Ее тело и теперь заставляло юношей желать стать постарше, а стариков страдать от невозможности вернуть молодость; оно светилось мягким призывным светом сочной зрелости и одновременно ослепляло юной статью и восхитительными формами.

И, как прозрение, к Болану пришло понимание, пусть частичное, сути разительного контраста между матерью и дочерью. Диана была прекрасным ребенком, вся свежая, сверкающая, естественная, но теперь Болан понял, что «естественное» может также означать «необработанное, незавершенное».

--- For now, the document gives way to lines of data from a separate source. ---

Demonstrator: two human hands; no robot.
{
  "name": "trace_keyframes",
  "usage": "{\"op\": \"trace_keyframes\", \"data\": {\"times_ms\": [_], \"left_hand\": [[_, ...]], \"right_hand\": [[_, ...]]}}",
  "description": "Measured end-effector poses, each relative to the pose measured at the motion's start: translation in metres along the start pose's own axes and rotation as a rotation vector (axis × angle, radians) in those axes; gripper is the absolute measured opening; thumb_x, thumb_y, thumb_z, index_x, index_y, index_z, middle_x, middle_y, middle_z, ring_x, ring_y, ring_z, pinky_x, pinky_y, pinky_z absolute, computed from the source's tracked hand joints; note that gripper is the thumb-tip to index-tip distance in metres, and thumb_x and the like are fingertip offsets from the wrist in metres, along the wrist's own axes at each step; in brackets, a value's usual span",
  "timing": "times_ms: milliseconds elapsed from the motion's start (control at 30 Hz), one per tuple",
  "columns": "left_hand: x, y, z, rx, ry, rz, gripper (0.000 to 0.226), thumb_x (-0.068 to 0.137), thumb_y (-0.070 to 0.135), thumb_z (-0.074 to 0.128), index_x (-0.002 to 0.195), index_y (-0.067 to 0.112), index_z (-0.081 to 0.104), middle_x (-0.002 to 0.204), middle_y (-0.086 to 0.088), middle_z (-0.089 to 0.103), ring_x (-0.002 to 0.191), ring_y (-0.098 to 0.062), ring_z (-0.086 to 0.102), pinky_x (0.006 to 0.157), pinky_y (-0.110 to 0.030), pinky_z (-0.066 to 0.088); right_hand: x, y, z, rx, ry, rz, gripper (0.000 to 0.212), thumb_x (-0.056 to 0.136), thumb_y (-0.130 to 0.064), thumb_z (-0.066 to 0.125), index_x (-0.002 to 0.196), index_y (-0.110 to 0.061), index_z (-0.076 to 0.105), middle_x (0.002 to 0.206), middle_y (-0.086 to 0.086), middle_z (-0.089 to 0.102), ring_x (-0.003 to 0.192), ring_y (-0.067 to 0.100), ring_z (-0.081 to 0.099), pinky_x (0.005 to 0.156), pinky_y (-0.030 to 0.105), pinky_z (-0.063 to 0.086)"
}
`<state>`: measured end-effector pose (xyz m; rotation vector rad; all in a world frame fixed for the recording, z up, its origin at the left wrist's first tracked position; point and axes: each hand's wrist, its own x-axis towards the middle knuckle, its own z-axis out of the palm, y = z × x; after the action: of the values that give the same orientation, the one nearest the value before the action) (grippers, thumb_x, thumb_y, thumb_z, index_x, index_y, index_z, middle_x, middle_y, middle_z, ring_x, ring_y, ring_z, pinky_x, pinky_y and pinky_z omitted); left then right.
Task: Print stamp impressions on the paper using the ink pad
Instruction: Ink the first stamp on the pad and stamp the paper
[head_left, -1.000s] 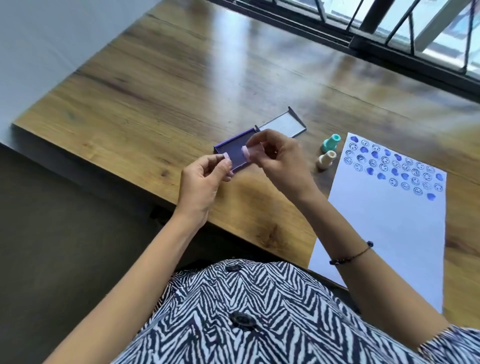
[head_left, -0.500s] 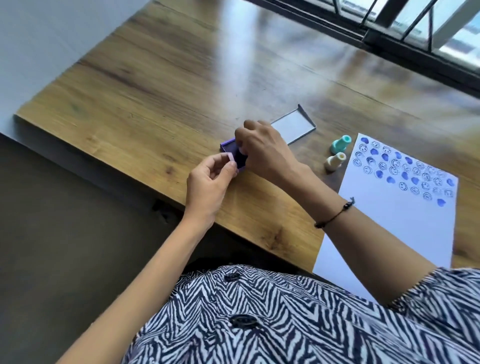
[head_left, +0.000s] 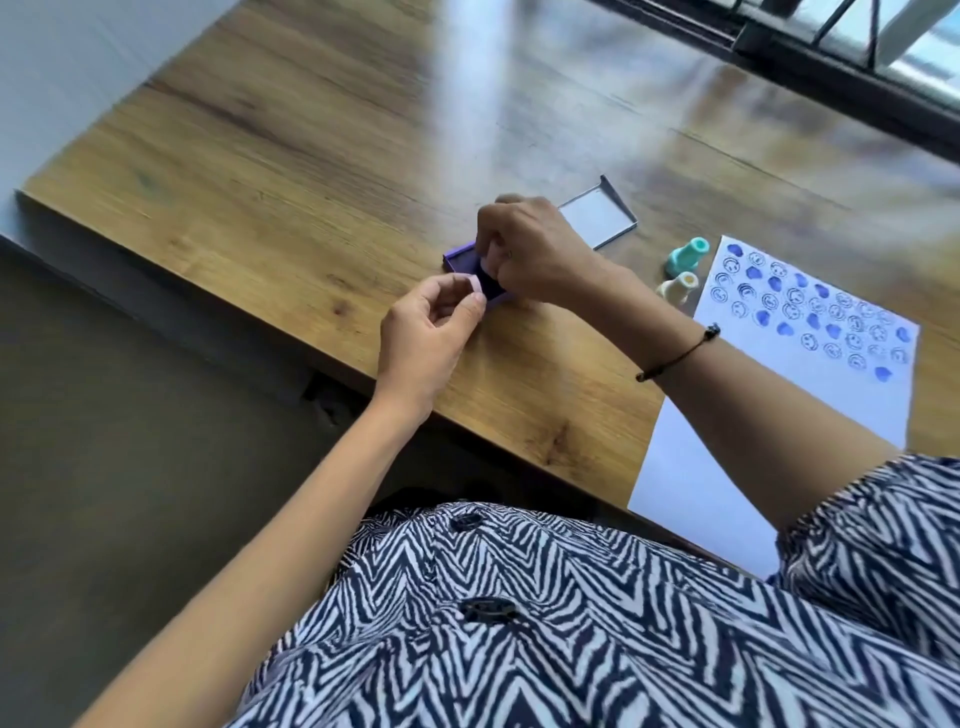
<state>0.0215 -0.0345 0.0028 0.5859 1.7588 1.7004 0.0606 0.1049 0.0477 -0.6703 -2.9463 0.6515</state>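
A purple ink pad lies open on the wooden table. My right hand is shut on a small pink stamp and holds it down on the pad; the hand hides most of the stamp. Just in front of the pad, my left hand pinches a small pink cap between thumb and forefinger. To the right, a white paper carries rows of blue smiley and heart prints along its far end.
The pad's clear lid lies open behind my right hand. A teal stamp and a cream stamp lie on their sides beside the paper's left edge. The table's near edge runs under my wrists. A window frame borders the far side.
My right hand has come down from in front of me onto the ink pad with the pink stamp. My left hand has stayed close by with the cap.
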Motion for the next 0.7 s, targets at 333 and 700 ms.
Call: {"op": "trace_keyframes", "data": {"times_ms": [333,700], "left_hand": [[0.001,-0.004,-0.001,0.05,0.005,0.025,0.01,0.073,0.032,0.064,0.082,0.034,0.066,0.082,0.006,0.067,0.08,-0.016,0.064,0.084,-0.036,0.054],[0.001,-0.006,0.001,0.059,-0.008,0.049,0.012,0.073,0.028,0.064,0.082,0.036,0.066,0.083,0.009,0.068,0.08,-0.011,0.064,0.083,-0.031,0.052]], "right_hand": [[-0.007,0.003,0.006,0.027,0.134,0.049,0.023,0.075,-0.001,0.049,0.089,-0.003,0.068,0.096,0.017,0.067,0.09,0.03,0.058,0.064,0.022,0.031],[-0.015,-0.003,0.01,-0.081,0.073,0.036,0.015,0.08,-0.005,0.05,0.093,-0.004,0.058,0.1,0.016,0.057,0.085,0.033,0.055,0.063,0.036,0.04]]}}
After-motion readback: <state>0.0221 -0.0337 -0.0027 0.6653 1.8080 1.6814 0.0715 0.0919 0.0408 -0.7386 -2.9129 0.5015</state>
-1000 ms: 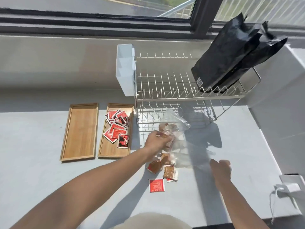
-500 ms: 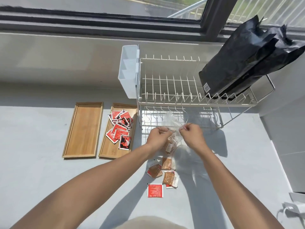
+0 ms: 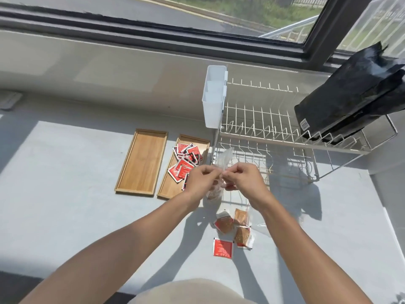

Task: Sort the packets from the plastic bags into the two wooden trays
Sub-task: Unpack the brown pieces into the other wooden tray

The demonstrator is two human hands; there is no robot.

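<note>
Opening a clear bag to get at its brown packets.

I have both hands raised over the surface, just in front of the rack: the left hand and right hand each pinch the top of the bag with fingers closed on the plastic, and brown packets seem to hang inside it below my knuckles. The right tray carries a heap of red packets; the left tray is bare. Nearer me lie loose brown packets and one red packet. Next, I judge, I must pull the mouth apart, tip the contents out, and carry browns to the left tray.
</note>
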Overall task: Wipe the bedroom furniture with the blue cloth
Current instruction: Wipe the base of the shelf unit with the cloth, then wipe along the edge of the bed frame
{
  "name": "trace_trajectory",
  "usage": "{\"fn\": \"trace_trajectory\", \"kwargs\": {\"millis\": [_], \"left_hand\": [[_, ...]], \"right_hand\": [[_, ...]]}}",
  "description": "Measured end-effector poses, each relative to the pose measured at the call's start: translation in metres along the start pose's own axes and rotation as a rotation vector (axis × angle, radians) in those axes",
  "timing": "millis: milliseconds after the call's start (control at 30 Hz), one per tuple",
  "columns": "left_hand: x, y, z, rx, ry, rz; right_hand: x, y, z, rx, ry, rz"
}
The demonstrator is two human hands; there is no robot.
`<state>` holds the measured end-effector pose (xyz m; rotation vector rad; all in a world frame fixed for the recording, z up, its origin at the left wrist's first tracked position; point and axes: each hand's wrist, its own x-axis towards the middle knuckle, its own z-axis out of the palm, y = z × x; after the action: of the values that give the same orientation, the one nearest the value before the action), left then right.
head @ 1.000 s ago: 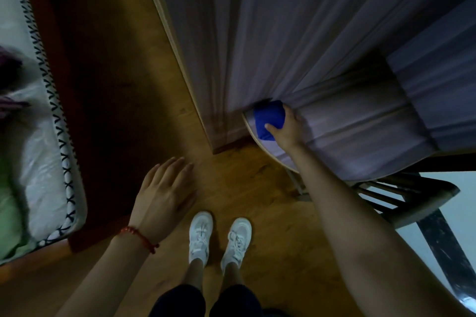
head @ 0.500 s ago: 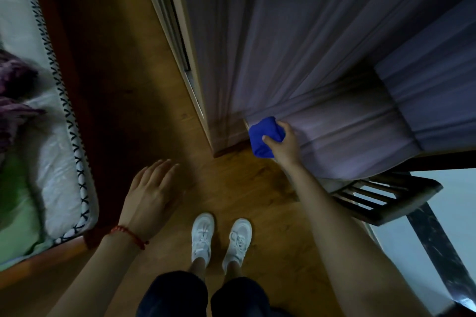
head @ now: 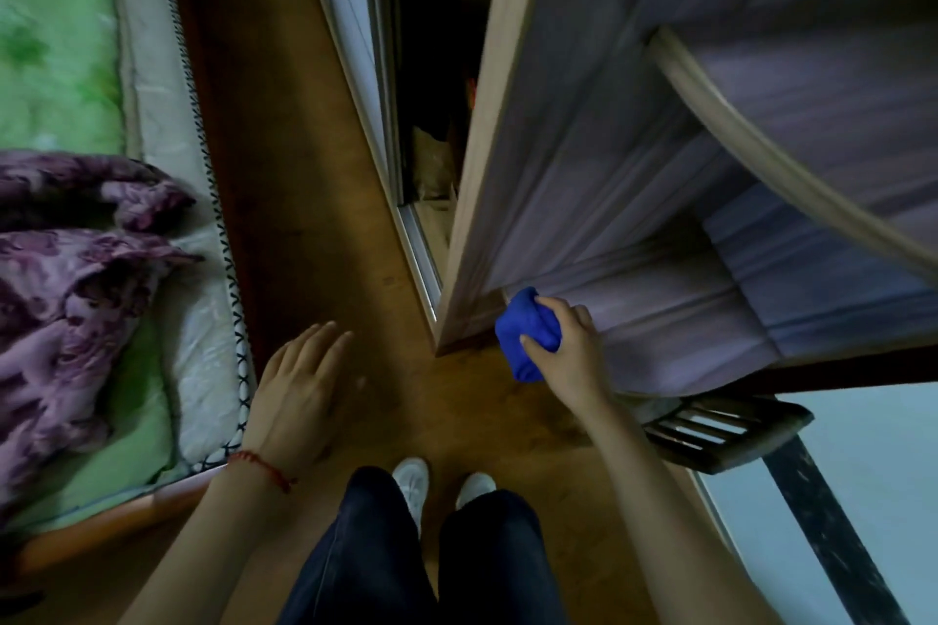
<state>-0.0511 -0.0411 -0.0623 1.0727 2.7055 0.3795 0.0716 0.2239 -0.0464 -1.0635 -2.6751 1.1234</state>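
Observation:
My right hand [head: 571, 353] grips a bunched blue cloth [head: 525, 332] and holds it against the low front corner of a grey-purple wooden cabinet [head: 599, 198], close to the floor. My left hand [head: 297, 393] hovers over the wooden floor with fingers spread and nothing in it; a red string bracelet circles its wrist. A curved shelf edge [head: 761, 152] of the cabinet sticks out on the right.
A bed [head: 167, 239] with a green sheet and a crumpled purple blanket [head: 66, 279] runs along the left. A sliding wardrobe door [head: 365, 81] stands ajar behind the cabinet. A dark slatted wooden chair [head: 721, 426] sits at the right, beside a pale floor area. My white shoes [head: 441, 485] stand below.
My right hand has slid the cloth down and left along the cabinet's base to its corner. My head has tilted up, showing more of the bed, the wardrobe gap and the curved shelf.

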Motion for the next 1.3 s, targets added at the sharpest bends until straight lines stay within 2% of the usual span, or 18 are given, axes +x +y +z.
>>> {"fn": "trace_trajectory", "kwargs": {"millis": [100, 300, 567, 900, 1100, 1300], "left_hand": [[-0.010, -0.011, -0.018, -0.018, 0.069, -0.038], [-0.037, -0.042, -0.035, -0.007, 0.093, -0.159], [-0.082, -0.064, -0.049, 0.042, 0.185, -0.469], [-0.143, -0.020, -0.044, -0.013, 0.314, -0.906], [-0.198, -0.004, -0.043, -0.058, 0.384, -1.157], [-0.271, -0.014, -0.034, -0.071, 0.412, -1.372]], "right_hand": [[-0.008, -0.026, -0.008, -0.026, 0.006, -0.020], [-0.005, -0.075, -0.001, -0.082, -0.038, -0.141], [0.020, -0.127, 0.023, -0.145, -0.246, -0.400], [0.043, -0.192, 0.056, -0.211, -0.562, -0.763], [0.010, -0.237, 0.108, -0.296, -0.743, -0.955], [-0.051, -0.287, 0.166, -0.414, -0.909, -1.171]]}}
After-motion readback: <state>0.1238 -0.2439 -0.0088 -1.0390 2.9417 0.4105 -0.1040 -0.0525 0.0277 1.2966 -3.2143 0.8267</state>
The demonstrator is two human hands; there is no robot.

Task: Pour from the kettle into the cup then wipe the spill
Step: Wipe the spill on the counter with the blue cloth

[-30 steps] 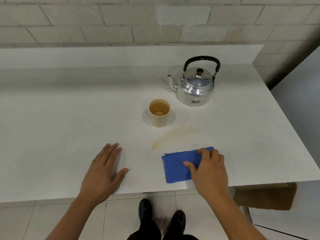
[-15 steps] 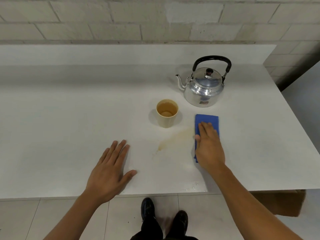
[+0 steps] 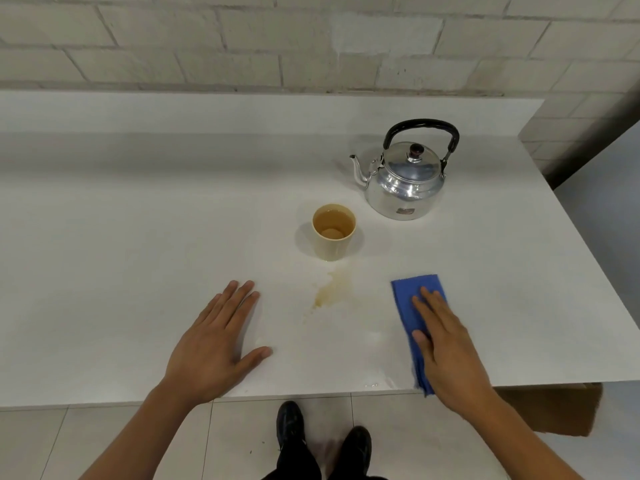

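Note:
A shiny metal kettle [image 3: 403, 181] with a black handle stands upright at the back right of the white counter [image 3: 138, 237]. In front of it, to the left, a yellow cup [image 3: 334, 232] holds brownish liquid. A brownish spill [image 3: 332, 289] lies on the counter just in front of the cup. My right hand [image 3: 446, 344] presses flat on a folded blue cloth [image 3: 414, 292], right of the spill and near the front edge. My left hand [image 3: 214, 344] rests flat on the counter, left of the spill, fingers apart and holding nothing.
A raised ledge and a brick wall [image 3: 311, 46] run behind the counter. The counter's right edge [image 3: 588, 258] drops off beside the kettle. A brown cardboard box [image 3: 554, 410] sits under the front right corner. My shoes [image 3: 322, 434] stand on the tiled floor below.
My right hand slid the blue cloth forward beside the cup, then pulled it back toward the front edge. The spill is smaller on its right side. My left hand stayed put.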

Дама, в смущении замершая перед ним, представляла собой редкий образец женственности — утонченной, изысканной, отшлифованной до совершенства присущим только ей искусством подать себя с выгодной стороны.

— Черт побери, Маргарет, я не могу извиняться за то, что не могу отвести от вас глаз, — пробормотал Болан, не скрывая своего восхищения.

В ответе миссис Найберг слились воедино смущение и юмор.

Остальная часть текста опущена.